Every line from the one with "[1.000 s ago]" up to and including the one with "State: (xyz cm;" is to be output exactly as it appears below; pictures are not.
·····
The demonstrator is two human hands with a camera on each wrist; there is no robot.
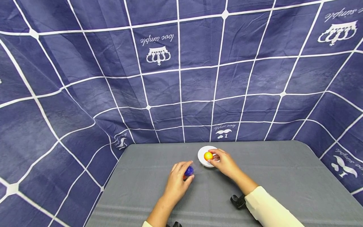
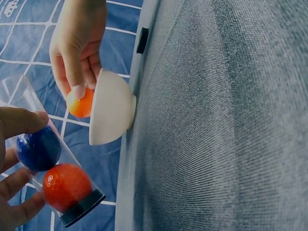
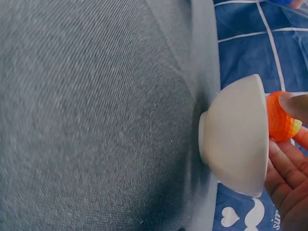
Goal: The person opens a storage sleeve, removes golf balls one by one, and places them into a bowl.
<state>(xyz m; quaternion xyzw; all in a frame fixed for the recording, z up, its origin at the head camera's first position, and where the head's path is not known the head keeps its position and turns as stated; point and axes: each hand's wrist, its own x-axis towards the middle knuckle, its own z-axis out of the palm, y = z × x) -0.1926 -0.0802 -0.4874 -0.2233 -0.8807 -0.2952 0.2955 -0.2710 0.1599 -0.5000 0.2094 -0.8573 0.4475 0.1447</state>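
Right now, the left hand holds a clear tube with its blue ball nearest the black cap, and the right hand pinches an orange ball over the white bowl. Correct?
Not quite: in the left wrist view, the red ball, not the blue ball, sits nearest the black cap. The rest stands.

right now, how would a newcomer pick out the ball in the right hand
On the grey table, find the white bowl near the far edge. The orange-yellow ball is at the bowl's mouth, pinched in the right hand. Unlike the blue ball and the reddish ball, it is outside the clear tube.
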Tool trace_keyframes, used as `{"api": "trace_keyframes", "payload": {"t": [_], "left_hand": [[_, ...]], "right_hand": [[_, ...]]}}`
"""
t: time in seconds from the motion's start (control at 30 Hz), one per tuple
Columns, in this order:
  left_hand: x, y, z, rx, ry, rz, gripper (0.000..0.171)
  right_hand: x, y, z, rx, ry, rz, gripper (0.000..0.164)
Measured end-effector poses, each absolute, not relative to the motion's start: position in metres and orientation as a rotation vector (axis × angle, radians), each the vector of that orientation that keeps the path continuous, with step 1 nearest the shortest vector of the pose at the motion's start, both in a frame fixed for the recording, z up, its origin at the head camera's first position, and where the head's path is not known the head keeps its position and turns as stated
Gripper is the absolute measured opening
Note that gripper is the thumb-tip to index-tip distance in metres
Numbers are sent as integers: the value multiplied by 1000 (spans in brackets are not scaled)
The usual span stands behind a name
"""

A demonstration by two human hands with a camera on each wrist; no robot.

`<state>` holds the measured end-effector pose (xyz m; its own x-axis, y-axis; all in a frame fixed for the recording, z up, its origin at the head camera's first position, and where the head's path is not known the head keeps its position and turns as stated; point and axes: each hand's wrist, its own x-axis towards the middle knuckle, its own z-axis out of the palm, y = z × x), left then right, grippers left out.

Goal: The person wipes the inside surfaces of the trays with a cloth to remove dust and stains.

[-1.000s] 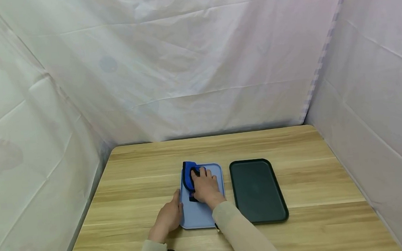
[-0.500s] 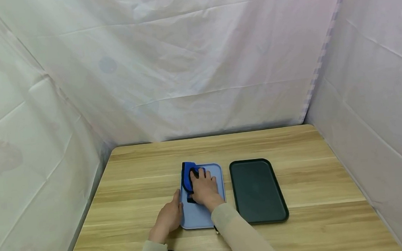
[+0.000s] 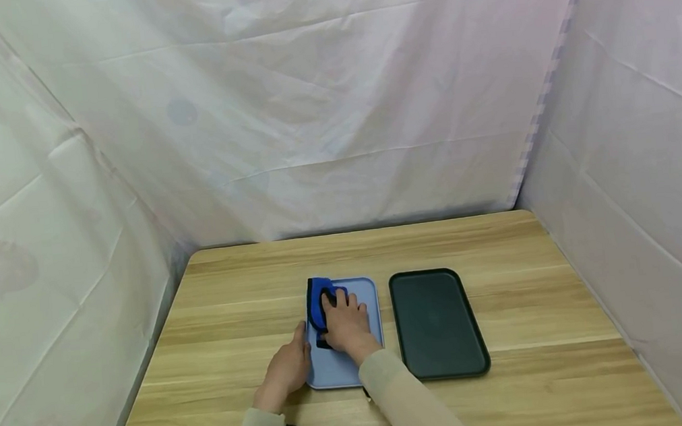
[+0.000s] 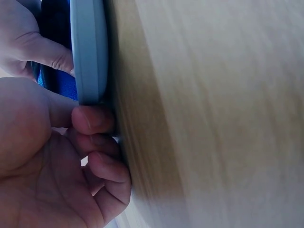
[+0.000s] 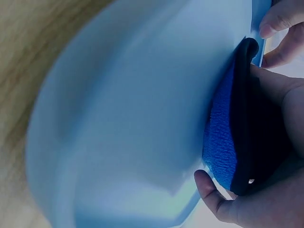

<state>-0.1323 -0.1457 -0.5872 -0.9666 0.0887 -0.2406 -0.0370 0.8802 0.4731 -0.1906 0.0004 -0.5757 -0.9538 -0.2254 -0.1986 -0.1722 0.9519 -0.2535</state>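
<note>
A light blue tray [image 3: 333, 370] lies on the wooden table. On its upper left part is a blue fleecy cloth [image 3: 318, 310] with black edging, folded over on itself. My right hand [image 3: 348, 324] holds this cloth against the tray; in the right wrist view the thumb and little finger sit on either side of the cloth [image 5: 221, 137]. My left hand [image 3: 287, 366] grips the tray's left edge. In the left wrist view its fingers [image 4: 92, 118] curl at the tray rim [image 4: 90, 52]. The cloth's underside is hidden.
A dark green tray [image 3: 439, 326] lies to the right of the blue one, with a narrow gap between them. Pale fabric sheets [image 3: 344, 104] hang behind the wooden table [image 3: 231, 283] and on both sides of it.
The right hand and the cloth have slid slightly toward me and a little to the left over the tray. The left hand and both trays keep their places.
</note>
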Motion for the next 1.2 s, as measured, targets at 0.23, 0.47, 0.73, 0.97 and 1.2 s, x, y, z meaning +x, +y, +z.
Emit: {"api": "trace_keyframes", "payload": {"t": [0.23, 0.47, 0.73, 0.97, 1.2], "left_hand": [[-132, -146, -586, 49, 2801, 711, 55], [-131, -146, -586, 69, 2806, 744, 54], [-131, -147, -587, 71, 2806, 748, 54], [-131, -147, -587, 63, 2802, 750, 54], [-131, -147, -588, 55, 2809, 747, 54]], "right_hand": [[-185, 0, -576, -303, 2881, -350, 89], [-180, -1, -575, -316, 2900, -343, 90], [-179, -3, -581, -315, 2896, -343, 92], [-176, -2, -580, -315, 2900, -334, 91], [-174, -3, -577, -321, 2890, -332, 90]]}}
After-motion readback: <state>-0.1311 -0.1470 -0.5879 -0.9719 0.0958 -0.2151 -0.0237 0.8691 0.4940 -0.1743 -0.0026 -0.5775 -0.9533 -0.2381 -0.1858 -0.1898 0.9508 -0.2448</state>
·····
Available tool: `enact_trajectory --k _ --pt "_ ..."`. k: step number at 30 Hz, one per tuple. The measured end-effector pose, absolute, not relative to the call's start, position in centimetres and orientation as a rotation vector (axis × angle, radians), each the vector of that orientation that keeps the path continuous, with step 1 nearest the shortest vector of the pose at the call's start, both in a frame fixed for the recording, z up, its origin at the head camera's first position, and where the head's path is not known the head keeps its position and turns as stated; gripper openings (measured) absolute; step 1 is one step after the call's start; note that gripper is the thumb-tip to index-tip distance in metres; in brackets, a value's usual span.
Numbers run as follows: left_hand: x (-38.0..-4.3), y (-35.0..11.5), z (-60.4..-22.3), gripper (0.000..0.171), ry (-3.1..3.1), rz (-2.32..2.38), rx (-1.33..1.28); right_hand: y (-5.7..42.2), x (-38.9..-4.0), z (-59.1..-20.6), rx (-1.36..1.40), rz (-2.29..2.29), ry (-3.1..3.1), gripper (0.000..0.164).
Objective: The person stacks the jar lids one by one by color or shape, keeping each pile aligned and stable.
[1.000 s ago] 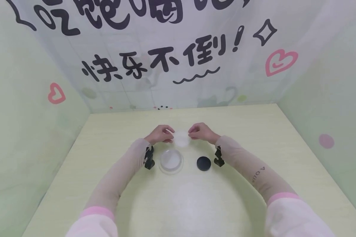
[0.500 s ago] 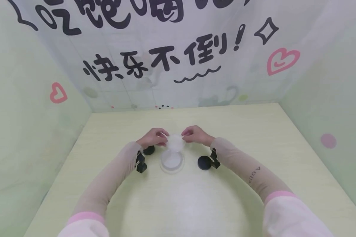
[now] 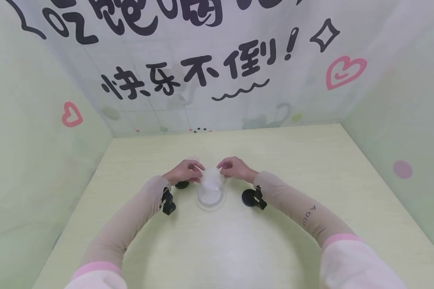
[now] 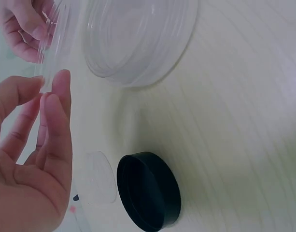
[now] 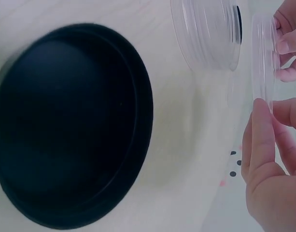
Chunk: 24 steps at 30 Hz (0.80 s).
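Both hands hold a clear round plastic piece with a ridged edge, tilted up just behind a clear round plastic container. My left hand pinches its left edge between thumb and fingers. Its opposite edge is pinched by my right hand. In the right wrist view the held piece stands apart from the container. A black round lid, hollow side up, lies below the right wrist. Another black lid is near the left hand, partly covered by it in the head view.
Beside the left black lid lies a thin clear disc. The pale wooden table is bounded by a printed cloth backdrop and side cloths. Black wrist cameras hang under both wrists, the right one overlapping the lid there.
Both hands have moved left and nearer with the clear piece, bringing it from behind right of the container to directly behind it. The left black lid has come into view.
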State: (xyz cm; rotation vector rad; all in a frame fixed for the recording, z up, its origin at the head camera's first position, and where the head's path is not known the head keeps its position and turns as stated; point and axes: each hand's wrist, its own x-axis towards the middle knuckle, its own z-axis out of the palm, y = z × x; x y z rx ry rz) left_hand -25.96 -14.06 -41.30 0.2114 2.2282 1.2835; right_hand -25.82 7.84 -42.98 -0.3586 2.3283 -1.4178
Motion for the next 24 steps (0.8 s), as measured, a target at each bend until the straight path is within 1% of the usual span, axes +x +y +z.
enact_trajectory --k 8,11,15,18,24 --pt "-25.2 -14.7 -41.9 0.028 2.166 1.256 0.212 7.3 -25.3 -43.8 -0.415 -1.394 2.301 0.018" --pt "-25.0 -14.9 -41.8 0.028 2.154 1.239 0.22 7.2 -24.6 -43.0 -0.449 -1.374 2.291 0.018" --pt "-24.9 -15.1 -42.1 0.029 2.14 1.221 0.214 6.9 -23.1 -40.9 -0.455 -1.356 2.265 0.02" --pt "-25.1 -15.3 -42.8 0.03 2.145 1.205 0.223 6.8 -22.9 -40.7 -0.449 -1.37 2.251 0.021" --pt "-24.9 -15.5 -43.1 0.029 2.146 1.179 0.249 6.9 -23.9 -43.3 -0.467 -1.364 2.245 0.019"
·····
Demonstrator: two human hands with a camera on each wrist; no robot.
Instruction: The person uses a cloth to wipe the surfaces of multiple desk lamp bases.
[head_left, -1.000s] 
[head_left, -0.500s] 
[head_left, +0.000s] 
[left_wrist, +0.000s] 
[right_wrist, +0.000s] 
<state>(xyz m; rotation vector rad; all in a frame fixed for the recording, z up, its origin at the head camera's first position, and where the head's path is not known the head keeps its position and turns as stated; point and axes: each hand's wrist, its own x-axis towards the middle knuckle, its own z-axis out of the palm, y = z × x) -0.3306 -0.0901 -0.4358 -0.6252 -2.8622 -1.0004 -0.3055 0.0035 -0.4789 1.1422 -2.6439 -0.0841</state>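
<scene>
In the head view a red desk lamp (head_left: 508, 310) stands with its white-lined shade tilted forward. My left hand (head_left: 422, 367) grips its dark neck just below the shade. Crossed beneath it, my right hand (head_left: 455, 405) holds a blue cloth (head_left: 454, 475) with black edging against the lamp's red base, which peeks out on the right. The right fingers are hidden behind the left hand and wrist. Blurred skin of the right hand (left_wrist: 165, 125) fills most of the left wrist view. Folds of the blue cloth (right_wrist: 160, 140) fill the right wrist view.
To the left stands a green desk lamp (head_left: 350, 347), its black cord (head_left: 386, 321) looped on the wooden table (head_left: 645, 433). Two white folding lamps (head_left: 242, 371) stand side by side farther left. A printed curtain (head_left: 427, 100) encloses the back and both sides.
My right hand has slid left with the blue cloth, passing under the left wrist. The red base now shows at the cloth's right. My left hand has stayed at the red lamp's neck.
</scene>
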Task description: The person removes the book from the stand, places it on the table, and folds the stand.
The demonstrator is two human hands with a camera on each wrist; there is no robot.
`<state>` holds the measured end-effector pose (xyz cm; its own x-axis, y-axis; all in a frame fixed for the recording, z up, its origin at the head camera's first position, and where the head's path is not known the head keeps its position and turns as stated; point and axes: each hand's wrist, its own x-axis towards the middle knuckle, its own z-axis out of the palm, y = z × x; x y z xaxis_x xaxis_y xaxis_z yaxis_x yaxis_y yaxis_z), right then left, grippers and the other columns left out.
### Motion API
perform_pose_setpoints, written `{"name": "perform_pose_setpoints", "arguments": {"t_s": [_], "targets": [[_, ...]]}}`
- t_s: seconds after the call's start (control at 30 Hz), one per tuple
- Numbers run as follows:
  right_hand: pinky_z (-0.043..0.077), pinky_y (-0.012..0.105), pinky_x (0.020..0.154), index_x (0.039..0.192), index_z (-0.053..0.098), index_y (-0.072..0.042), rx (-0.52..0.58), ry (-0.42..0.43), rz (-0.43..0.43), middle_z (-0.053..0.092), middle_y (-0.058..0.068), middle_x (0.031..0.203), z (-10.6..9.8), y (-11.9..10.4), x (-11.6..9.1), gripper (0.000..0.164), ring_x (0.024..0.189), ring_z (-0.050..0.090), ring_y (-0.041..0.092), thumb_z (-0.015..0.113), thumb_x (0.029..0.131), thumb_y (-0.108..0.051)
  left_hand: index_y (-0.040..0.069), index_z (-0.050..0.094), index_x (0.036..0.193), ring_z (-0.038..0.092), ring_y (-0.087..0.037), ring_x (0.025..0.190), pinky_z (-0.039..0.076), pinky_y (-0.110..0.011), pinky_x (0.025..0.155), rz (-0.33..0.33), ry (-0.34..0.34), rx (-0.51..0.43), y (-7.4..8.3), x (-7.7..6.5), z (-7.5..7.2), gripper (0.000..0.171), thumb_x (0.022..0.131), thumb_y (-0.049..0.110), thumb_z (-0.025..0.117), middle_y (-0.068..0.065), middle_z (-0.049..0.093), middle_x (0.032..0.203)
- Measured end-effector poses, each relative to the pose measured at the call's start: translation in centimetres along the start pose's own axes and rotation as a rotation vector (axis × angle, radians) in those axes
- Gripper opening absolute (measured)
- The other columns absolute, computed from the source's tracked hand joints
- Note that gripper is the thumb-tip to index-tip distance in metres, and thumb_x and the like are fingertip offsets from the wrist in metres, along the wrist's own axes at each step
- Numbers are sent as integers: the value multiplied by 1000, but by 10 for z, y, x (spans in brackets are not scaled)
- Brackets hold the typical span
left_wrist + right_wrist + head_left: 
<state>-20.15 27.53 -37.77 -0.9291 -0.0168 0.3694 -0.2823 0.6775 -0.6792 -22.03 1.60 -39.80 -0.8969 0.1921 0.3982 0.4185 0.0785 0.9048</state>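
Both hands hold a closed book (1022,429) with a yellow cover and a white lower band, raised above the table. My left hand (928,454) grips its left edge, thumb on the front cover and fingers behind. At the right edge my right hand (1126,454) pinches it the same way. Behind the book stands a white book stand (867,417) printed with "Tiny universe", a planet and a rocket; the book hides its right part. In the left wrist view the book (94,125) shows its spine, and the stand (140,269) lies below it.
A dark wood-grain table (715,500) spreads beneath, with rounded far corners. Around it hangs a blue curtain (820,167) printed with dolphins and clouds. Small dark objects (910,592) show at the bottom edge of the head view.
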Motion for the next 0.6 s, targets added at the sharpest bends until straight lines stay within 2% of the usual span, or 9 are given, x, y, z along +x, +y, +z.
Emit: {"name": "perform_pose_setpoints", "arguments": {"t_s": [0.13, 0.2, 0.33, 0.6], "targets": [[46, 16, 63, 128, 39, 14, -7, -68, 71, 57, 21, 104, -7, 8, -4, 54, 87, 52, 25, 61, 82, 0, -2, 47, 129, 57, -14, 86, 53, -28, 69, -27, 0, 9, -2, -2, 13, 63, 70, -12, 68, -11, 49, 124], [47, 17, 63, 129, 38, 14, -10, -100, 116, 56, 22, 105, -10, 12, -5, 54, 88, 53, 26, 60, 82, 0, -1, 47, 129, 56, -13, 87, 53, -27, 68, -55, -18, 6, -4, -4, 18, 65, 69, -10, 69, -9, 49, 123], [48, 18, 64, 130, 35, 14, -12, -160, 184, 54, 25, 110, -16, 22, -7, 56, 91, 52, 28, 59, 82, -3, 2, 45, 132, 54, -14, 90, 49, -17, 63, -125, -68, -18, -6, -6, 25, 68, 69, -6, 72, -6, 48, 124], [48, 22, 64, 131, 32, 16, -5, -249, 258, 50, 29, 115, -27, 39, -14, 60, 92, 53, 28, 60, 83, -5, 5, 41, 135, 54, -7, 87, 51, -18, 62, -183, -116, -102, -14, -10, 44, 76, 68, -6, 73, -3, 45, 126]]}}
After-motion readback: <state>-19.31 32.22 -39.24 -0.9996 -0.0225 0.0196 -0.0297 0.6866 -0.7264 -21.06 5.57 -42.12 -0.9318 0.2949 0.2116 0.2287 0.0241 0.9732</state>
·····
> [EXERCISE RESPONSE]:
[1.000 s ago] 
[0.500 s ago] 
[now] 
[now] 
[now] 
Chunk: 24 steps at 30 Hz (0.80 s).
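Both hands hold a clear round plastic piece with a ridged edge, tilted up just behind a clear round plastic container. My left hand pinches its left edge between thumb and fingers. Its opposite edge is pinched by my right hand. In the right wrist view the held piece stands apart from the container. A black round lid, hollow side up, lies below the right wrist. Another black lid is near the left hand, partly covered by it in the head view.
Beside the left black lid lies a thin clear disc. The pale wooden table is bounded by a printed cloth backdrop and side cloths. Black wrist cameras hang under both wrists, the right one overlapping the lid there.
Both hands have moved left and nearer with the clear piece, bringing it from behind right of the container to directly behind it. The left black lid has come into view.
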State: (xyz cm; rotation vector rad; all in a frame fixed for the recording, z up, its origin at the head camera's first position, and where the head's path is not known the head keeps its position and turns as stated; point and axes: each hand's wrist, its own x-axis towards the middle knuckle, its own z-axis out of the palm, y = z × x; x y z rx ry rz) left_hand -25.96 -14.06 -41.30 0.2114 2.2282 1.2835; right_hand -25.82 7.84 -42.98 -0.3586 2.3283 -1.4178

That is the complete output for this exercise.